Introduction
The identified case for evaluation includes Coy Turner v. Billy Andrew, Jr. According to Röder (2018), a business entity refers to an organization created to conduct business transactions and determine how the enterprise is taxed, along with its potential exposure to liability. The objective of this paper involves articulating the relevance of the case involving Turner v. Andrew (Ky. 2013) along with a comprehensive evaluation of the business implication of the case.

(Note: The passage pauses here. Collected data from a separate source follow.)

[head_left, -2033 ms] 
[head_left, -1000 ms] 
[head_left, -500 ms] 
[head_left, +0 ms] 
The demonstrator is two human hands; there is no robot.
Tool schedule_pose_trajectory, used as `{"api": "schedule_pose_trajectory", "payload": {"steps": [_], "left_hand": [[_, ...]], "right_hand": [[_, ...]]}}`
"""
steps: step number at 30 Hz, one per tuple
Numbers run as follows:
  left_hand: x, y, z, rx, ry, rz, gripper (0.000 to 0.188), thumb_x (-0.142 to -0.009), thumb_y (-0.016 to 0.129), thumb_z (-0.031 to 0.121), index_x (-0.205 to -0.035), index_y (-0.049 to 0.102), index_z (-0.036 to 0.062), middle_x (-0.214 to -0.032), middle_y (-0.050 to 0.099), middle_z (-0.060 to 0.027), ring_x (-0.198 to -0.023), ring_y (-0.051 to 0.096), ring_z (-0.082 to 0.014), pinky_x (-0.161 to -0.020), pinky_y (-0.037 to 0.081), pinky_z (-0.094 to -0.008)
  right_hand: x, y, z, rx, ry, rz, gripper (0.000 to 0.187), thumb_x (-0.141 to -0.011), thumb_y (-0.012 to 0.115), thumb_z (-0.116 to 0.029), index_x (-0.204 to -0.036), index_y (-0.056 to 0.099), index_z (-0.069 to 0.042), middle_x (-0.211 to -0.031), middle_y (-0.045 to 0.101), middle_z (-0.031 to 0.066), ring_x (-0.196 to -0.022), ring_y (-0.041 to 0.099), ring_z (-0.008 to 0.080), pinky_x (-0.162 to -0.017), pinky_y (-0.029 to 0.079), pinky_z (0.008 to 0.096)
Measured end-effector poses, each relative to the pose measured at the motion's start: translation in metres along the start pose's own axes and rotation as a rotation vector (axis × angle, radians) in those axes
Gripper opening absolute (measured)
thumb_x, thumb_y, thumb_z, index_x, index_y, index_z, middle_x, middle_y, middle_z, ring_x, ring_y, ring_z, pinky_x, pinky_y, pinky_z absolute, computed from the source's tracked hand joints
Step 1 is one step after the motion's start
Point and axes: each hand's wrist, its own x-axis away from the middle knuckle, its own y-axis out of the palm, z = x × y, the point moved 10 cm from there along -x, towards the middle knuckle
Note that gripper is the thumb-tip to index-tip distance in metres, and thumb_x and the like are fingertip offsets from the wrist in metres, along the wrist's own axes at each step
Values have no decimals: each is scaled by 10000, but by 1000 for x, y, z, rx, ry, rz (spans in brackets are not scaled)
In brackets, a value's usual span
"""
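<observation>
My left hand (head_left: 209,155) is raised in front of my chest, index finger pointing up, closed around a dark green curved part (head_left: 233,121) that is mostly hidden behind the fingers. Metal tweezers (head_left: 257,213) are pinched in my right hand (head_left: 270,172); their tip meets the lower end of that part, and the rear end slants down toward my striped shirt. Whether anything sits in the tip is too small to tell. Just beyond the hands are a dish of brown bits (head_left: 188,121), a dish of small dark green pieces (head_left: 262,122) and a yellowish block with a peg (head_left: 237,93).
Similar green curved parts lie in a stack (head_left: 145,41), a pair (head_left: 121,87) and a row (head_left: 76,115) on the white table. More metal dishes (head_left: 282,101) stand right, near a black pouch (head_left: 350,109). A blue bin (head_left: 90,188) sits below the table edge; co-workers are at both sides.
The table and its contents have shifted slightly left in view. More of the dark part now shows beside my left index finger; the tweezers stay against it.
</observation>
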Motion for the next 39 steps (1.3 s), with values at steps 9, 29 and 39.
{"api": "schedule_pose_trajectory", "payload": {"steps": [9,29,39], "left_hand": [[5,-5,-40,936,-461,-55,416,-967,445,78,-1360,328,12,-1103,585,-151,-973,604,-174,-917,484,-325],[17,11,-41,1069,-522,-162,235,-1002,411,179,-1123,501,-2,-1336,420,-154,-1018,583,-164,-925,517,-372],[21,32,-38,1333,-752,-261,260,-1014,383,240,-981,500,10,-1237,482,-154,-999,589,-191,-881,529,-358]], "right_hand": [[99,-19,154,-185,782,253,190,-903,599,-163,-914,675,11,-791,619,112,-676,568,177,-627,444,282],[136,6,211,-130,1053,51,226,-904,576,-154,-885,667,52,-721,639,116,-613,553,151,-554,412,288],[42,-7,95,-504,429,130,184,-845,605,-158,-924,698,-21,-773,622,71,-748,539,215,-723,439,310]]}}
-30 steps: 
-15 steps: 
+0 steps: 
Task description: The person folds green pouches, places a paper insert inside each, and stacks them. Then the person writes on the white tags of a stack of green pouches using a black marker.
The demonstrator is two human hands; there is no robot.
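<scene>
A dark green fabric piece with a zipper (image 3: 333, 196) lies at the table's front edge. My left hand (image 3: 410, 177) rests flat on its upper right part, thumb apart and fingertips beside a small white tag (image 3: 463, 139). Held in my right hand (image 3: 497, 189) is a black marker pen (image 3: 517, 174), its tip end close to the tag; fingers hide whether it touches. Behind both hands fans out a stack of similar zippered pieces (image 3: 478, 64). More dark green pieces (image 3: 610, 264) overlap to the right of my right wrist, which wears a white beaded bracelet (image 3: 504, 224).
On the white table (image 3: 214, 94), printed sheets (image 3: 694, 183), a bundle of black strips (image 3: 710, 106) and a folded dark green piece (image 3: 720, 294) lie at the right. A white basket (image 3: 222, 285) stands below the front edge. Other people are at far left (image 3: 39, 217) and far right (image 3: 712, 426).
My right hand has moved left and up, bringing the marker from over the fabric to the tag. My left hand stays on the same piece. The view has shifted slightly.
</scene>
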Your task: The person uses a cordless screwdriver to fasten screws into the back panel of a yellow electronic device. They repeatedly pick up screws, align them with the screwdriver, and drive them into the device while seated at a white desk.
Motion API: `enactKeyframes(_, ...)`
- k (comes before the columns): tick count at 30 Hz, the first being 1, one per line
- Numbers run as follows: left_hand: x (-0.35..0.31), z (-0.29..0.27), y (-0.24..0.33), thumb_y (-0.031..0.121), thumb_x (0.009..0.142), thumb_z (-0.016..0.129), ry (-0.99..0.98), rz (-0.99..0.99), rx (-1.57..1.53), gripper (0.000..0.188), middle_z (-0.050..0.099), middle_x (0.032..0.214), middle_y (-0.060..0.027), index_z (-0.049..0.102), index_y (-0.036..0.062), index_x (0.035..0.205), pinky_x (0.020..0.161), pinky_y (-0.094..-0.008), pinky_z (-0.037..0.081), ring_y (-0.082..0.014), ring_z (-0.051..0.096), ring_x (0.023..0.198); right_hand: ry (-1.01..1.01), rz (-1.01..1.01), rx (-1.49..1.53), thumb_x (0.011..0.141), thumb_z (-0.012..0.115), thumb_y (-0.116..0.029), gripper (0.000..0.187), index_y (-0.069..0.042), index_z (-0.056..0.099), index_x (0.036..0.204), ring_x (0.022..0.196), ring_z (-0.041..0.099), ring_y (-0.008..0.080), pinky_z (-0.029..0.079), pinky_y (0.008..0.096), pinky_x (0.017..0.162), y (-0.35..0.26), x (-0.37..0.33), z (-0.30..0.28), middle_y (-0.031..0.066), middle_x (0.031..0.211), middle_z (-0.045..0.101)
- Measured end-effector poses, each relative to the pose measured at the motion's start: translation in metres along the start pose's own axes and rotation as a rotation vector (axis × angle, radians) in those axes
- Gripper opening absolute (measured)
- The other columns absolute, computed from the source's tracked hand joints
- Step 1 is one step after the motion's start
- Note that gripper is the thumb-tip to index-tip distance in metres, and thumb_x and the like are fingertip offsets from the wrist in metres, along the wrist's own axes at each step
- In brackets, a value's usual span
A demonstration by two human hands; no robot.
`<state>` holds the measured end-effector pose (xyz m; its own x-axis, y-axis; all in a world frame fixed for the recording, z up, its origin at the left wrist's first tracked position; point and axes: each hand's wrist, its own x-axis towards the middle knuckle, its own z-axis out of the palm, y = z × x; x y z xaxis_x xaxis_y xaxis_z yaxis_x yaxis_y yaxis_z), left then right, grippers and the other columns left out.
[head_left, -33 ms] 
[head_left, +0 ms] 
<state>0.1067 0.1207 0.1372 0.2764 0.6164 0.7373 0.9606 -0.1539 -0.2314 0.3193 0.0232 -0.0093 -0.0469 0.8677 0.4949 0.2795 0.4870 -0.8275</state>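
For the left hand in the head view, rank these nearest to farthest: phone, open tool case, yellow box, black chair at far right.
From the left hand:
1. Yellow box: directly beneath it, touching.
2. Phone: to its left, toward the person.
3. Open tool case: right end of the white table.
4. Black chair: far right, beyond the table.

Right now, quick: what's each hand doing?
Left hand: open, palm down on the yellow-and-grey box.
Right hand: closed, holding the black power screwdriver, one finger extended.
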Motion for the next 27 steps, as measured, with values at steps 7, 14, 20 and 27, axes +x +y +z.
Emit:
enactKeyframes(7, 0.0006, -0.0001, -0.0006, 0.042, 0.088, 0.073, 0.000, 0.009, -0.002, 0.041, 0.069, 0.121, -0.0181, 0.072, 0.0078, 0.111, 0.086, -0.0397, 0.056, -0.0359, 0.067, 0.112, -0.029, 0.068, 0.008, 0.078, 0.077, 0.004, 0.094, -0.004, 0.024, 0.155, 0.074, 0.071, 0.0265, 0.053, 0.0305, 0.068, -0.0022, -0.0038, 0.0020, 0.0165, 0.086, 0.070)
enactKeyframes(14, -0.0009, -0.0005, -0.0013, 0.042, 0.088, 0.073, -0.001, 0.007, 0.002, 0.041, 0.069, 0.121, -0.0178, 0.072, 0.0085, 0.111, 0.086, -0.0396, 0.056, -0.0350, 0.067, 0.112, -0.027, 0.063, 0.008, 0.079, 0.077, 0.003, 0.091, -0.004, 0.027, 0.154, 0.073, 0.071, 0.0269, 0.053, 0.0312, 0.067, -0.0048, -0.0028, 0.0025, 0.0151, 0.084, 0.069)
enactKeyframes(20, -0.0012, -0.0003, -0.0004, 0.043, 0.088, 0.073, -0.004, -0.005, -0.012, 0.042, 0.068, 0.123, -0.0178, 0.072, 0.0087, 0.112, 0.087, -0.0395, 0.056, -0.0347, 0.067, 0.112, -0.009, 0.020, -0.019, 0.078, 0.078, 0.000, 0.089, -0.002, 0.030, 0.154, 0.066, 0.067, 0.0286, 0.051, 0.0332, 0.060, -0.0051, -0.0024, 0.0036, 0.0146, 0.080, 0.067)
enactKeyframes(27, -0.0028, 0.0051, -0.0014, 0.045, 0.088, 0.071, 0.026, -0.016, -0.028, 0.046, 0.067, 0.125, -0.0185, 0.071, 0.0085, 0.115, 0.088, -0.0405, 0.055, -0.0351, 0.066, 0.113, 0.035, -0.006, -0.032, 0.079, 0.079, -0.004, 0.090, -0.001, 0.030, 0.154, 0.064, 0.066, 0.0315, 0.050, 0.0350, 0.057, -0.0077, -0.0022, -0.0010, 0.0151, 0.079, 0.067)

Context and Relevance of Turner v. Andrew in a Business Environment
The case involving Turner v. Andrew started as an automobile accident, which resulted in the damage of Andrew’s truck on 16th April 2007. The automobile was owned solely by Andrew but to conduct his business formed as an LLC (Limited Liability Company). Faced with losses in his enterprise, Andrew sued his employer (M & W Milling (M&W)) and the other driver claiming compensation of the truck, in addition to loses. Andrew did not name his LLC as the plaintiff during the lawsuit initially. After several weeks of failing to react to an order from the court requesting production, the owner filed a motion for the dismissal of the claim based on the fact that Andrew did not observe the discovery requests. However, the court did not make any ruling according to M&W’s motion (Turner v. Andrew, 2013).
M&W filed a motion seeking to exclude proof of lost income and property damage to the truck. The court approved the submission, and M&W moved for summary judgment concerning the pleadings based on the CR 12.03 law (Brown v. Mitsui Sumitomo, 2016). The trial court settled a final decision favoring M&W. However, the appellate court reversed the judgment granted by the trial court, concluding that Andrew would pursue the enterprise claim in his name since he owned the LLC solely.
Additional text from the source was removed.